18 months: lessons learned

I would love to see the stats on the number of blogs started while one is pregnant that are subsequently abandoned once the baby arrives- I’m guessing roughly 99%? It’s been a year and a half since my last post and I feel…. ready. Ready for an outlet that allows me to write, be creative, collect my thoughts, mess around some nerdy/silly images, and just marinate on a fun little world that IS babies and science.

Little V is 18 months old now. I’m in the 4th year of my PhD and on the tail end of what has been a gorgeous Pacific Northwest summer. In the interest of self-reflection, here are a few lessons I’ve learned in the last year and a half:

1. Priorities have changed- and that’s ok. After 4 months of maternity leave, I returned to the lab a milk pumping, sleep deprived, post-partum depression mess. It was an adjustment. The first thing I had to recognize was that the days of come-whenever, leave-whenever were gone.

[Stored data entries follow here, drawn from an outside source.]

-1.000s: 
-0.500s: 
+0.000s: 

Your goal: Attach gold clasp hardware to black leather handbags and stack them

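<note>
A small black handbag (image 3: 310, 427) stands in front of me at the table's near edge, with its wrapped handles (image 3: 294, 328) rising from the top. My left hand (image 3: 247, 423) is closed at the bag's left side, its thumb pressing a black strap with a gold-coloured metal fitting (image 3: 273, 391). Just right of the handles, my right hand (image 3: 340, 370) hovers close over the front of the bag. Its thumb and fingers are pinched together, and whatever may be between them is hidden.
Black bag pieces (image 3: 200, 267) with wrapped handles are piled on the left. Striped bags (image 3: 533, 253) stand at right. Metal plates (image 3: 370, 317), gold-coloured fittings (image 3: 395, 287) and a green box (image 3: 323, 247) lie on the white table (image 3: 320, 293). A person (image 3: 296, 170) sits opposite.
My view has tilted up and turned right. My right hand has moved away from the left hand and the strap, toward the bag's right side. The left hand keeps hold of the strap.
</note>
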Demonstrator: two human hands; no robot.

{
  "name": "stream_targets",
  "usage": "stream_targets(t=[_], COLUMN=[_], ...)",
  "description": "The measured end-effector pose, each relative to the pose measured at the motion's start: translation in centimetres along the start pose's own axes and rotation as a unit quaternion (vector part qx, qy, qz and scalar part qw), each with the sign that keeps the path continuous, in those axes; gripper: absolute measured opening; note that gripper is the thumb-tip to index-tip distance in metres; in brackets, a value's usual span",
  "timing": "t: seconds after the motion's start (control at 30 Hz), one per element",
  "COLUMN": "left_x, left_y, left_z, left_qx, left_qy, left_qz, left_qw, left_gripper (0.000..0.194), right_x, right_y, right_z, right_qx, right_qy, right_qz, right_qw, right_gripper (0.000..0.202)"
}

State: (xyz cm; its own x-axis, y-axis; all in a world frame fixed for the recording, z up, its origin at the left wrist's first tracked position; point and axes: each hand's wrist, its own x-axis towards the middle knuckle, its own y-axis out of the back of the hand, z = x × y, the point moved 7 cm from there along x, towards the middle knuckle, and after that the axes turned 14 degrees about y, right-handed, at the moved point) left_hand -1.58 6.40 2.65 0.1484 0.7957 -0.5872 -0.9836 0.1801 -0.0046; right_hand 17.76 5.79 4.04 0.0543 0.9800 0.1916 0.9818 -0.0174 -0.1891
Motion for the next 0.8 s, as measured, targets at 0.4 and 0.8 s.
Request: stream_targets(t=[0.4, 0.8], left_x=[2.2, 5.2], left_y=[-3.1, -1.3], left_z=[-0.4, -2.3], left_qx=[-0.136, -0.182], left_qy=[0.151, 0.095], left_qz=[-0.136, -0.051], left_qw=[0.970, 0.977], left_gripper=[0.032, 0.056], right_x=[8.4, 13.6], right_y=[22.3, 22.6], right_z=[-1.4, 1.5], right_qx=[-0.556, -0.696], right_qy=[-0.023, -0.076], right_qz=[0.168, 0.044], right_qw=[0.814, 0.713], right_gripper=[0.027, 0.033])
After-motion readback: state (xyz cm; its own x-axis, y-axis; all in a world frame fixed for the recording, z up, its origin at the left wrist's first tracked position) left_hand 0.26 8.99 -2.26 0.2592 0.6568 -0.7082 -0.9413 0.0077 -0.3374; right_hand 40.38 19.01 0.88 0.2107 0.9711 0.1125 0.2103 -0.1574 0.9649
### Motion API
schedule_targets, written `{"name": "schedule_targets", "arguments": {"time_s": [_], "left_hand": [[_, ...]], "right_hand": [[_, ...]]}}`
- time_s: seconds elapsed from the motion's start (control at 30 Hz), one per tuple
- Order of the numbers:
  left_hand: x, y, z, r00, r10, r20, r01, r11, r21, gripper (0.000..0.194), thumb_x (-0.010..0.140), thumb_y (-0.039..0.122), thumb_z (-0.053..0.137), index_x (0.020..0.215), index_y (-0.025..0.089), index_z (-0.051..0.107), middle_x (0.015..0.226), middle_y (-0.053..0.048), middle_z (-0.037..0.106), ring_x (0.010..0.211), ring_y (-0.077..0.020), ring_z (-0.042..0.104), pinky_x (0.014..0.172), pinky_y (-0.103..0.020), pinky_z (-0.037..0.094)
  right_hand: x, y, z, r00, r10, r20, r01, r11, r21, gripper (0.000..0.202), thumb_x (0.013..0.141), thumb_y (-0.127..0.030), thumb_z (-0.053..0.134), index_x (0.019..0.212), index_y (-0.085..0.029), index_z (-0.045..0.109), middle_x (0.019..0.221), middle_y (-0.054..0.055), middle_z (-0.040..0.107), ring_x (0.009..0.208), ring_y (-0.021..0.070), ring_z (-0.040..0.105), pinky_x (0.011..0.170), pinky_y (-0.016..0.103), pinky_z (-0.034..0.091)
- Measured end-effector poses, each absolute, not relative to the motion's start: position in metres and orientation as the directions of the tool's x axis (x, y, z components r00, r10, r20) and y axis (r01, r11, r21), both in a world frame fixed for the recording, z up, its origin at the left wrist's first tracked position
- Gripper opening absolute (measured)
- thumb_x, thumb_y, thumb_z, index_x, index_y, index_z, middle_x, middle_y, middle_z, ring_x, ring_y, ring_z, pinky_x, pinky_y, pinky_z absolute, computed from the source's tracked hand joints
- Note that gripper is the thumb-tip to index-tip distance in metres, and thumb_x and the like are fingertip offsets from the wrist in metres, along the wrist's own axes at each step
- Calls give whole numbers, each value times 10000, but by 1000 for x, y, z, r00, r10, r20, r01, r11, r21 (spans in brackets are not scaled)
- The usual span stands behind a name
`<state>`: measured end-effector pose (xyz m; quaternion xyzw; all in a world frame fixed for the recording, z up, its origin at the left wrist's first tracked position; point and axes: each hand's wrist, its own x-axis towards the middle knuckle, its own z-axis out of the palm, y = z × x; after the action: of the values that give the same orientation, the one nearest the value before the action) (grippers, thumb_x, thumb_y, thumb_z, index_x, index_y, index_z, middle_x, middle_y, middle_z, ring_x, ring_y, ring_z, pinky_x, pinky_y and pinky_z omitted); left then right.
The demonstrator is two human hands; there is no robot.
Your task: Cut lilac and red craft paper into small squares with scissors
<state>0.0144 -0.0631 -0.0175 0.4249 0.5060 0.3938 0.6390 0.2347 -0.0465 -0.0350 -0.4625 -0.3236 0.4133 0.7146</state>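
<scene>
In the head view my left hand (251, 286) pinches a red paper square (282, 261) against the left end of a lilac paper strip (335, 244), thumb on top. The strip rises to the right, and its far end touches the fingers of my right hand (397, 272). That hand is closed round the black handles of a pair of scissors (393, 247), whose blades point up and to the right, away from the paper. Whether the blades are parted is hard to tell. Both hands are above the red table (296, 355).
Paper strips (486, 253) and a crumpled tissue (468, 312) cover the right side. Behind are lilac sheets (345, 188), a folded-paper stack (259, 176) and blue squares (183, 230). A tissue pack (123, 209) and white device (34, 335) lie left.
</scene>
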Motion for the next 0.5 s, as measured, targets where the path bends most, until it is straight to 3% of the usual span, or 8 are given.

Every scheduled minute in the lab had to count because I now had banker’s hours. At first, I experienced nearly constant guilt: I wasn’t working enough and I wasn’t momming enough. It took me awhile to realize that I absolutely had to adjust my expectations. Many grad students feel the pressure, wherever it comes from, to work virtually all the time and I am no exception. And now I felt like, even at work, I should be 100% mom too- planning a Pinterest 1st birthday during lunch or just obsessing about how I feel like a shitty mom for abandoning my kid with a nanny at such a tender little age . It was a positive feedback loop: the more I obsessed over the quantity of time spent being mom or scientist, the more guilt I felt over it never being enough in either category.

So I decide to try something different. I decided to start treating my PhD work, for the first time ever, like a regular job so that I could really be 100% there with Little V at home. I decided to work set hours. I would leave work at work so I could be fully present at home: no emails, paper writing, and minimal work stressing from 5pm until little V’s bedtime. I would prioritize everything, including attending talks, meetings, and conferences and only engage in a select important few of these things (a strategy inspired by this wonderful read). Most importantly, I would say no sometimes. 

I’m one year into this grand experiment, and I can’t say I’ve seen many negative outcomes. Sure, I have bad days. But my advisor has commented several times that he thinks I’m more productive than ever. I have set hours, so I have to make my time count. I am more organized, more scheduled, and more efficient then ever. In fact, I wish I would’ve started treating my PhD work like a regular job a long time ago.

2. You really can’t have it all- I get FOUR.

pick 3There have been so many articles on how working moms can or can’t have it all, or how we can only have cake… but I think we can all agree that in the world in which we live, with finite resources and time, quite literally: NO ONE can have it all.

In my life, I have determined that I can be pretty good at FOUR (see image above) things at once. FOUR!! Sometimes that makes me feel like I’m the fucking queen of the world: I GOT THIS. But other times it feels so, so insufficient. I can exercise regularly, eat healthy, be amazing at work AND be an great mom: incredible! But throw in a weekend getaway and a cold virus and…. something(s) have gotta give.

Although I’ll probably spend the rest of my life trying to make peace with that reality, one little mathematical nugget has really helped me let go. My dad read this book and told me about the economics-inspired 80-20 principle: 20% of the effort gives 80% of the result. Intuitively, it kind of makes sense in life. Mathematically, it’s based on the Pareto distribution, a sort of power law. The idea would be that small increases in one variable (say, spending 2 minutes running a Clorox wipe around your bathroom) relate to exponential effects on the dependent variable (for example, your mother-in-law’s perceived cleanliness of your home goes from “God help us” to “I would actually stay for dinner”):

20-80So when I focus on being good at the big FOUR, if I just put 20% or so effort into everything else, I’m really pretty much there. Of course, you’d have to actually see my house to judge for yourself.

3. It’s okay to say no. See #1 and #2.